### [TASK DESCRIPTION]
When a line of the material has the word "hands" in it, copy that line.

### [GIVEN DATA]
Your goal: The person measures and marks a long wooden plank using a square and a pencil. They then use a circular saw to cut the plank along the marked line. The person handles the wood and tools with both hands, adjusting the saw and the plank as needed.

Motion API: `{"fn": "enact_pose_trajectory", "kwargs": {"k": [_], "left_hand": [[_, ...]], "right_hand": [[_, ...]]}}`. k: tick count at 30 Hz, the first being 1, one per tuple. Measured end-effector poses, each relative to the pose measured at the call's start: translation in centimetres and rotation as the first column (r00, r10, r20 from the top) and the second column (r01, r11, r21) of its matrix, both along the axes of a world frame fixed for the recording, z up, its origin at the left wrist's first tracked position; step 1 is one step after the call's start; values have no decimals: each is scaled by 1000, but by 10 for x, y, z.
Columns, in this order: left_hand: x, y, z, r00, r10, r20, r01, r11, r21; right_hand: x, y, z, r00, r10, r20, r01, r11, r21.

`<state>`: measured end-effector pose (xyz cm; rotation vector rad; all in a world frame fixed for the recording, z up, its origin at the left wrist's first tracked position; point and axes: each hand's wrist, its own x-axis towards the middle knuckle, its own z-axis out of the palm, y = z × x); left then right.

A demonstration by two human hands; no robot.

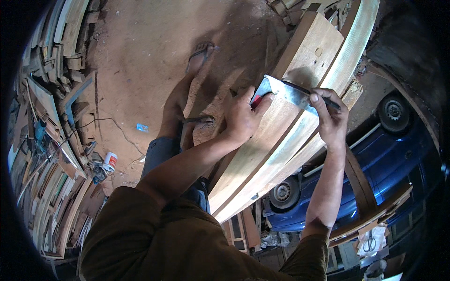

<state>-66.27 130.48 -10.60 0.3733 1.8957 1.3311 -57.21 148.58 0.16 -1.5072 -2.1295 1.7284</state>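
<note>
A metal try square (pixel 290 96), with a wide silver blade and a red part at its left end, lies across a long pale timber (pixel 313 49). My left hand (pixel 244 112) grips that left end, thumb and fingers closed round it. At the blade's other end, my right hand (pixel 330 112) is closed on a thin dark item (pixel 333 104) lying along the blade's far edge; whether it is a pencil or another tool is unclear. A second, bluish-pale board (pixel 354 35) runs alongside the timber on the right.
Wood offcuts (pixel 65 187) are piled along the left, near a cable and a white-and-red can (pixel 110 161). A blue car (pixel 365 173) stands beyond the timbers on the right, near scissors (pixel 371 242). My sandalled foot (pixel 199 51) is on the dirt floor (pixel 126 70).
</note>
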Motion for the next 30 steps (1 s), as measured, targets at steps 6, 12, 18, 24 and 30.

### [SOLUTION FOR THIS EXERCISE]
Your goal: The person measures and marks a long wooden plank using a square and a pencil. They then use a circular saw to cut the plank along the marked line. The person handles the wood and tools with both hands, adjusting the saw and the plank as needed.
A demonstration by two human hands; no robot.

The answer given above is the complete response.